TO DO
Each record is to be transcribed in full and exactly.

═══ RAW DATA ═══

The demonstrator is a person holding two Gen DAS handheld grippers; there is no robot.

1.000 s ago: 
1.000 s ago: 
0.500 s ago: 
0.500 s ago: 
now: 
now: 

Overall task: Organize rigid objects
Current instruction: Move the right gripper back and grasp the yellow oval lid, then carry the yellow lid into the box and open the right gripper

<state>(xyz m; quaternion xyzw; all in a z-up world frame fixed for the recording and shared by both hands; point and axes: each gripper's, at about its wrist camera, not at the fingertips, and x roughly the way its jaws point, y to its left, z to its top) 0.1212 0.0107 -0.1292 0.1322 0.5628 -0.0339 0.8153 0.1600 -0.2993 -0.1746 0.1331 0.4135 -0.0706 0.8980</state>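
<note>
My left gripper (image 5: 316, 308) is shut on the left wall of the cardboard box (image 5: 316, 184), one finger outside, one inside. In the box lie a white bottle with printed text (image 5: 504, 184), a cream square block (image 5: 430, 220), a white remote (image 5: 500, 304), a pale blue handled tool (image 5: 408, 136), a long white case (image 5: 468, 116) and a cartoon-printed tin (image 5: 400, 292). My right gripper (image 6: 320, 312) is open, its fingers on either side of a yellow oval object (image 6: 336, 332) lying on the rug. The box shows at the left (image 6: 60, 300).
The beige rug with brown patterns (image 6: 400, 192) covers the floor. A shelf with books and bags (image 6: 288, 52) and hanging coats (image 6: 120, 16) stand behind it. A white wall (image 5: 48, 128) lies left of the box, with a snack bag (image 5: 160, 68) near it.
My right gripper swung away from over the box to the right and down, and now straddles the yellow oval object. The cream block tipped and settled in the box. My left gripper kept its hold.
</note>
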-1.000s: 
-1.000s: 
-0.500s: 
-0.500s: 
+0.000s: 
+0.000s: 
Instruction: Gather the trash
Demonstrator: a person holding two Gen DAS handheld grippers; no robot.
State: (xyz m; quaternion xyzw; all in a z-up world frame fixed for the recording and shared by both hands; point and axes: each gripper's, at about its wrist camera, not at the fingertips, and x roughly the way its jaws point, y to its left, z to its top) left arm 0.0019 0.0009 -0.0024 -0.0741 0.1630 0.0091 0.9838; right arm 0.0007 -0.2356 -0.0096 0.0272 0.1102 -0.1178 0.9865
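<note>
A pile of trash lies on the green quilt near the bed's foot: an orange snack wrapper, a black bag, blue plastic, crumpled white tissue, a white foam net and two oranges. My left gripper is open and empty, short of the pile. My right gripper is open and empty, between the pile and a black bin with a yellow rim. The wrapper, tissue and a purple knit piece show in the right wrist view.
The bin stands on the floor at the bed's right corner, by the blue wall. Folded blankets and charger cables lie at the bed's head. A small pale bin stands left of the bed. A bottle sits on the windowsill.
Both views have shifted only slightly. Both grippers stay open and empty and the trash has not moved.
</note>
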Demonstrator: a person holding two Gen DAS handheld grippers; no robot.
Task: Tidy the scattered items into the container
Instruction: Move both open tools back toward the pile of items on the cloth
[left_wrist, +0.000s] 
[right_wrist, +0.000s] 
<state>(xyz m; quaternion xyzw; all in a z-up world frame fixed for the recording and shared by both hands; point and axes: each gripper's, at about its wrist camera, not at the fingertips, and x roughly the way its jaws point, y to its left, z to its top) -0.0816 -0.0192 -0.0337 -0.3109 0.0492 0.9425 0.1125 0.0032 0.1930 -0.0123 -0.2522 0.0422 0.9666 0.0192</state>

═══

TASK SOLUTION
The demonstrator is a person holding two Gen DAS handheld grippers; there is no robot.

1.000 s ago: 
1.000 s ago: 
0.500 s ago: 
0.500 s ago: 
now: 
now: 

Overall task: Organize rigid objects
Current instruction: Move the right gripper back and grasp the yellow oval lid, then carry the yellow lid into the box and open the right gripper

<state>(xyz m; quaternion xyzw; all in a z-up world frame fixed for the recording and shared by both hands; point and axes: each gripper's, at about its wrist camera, not at the fingertips, and x roughly the way its jaws point, y to its left, z to its top) 0.1212 0.0107 -0.1292 0.1322 0.5628 -0.0339 0.8153 0.1600 -0.2993 -0.1746 0.1331 0.4135 -0.0706 0.8980</state>
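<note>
My left gripper (image 5: 316, 308) is shut on the left wall of the cardboard box (image 5: 316, 184), one finger outside, one inside. In the box lie a white bottle with printed text (image 5: 504, 184), a cream square block (image 5: 430, 220), a white remote (image 5: 500, 304), a pale blue handled tool (image 5: 408, 136), a long white case (image 5: 468, 116) and a cartoon-printed tin (image 5: 400, 292). My right gripper (image 6: 320, 312) is open, its fingers on either side of a yellow oval object (image 6: 336, 332) lying on the rug. The box shows at the left (image 6: 60, 300).
The beige rug with brown patterns (image 6: 400, 192) covers the floor. A shelf with books and bags (image 6: 288, 52) and hanging coats (image 6: 120, 16) stand behind it. A white wall (image 5: 48, 128) lies left of the box, with a snack bag (image 5: 160, 68) near it.
My right gripper swung away from over the box to the right and down, and now straddles the yellow oval object. The cream block tipped and settled in the box. My left gripper kept its hold.
</note>
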-1.000s: 
-1.000s: 
-0.500s: 
-0.500s: 
+0.000s: 
+0.000s: 
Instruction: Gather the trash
Demonstrator: a person holding two Gen DAS handheld grippers; no robot.
State: (xyz m; quaternion xyzw; all in a z-up world frame fixed for the recording and shared by both hands; point and axes: each gripper's, at about its wrist camera, not at the fingertips, and x roughly the way its jaws point, y to its left, z to its top) left arm 0.0019 0.0009 -0.0024 -0.0741 0.1630 0.0091 0.9838; right arm 0.0007 -0.2356 -0.0096 0.0272 0.1102 -0.1178 0.9865
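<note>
A pile of trash lies on the green quilt near the bed's foot: an orange snack wrapper, a black bag, blue plastic, crumpled white tissue, a white foam net and two oranges. My left gripper is open and empty, short of the pile. My right gripper is open and empty, between the pile and a black bin with a yellow rim. The wrapper, tissue and a purple knit piece show in the right wrist view.
The bin stands on the floor at the bed's right corner, by the blue wall. Folded blankets and charger cables lie at the bed's head. A small pale bin stands left of the bed. A bottle sits on the windowsill.
Both views have shifted only slightly. Both grippers stay open and empty and the trash has not moved.
</note>
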Demonstrator: a person holding two Gen DAS handheld grippers; no robot.
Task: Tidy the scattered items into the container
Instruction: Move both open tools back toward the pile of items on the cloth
[left_wrist, +0.000s] 
[right_wrist, +0.000s] 
<state>(xyz m; quaternion xyzw; all in a z-up world frame fixed for the recording and shared by both hands; point and axes: each gripper's, at about its wrist camera, not at the fingertips, and x roughly the way its jaws point, y to its left, z to its top) -0.0816 -0.0192 -0.0337 -0.3109 0.0492 0.9425 0.1125 0.0032 0.1930 -0.0123 -0.2522 0.0422 0.9666 0.0192</state>

The exercise asks for nothing further.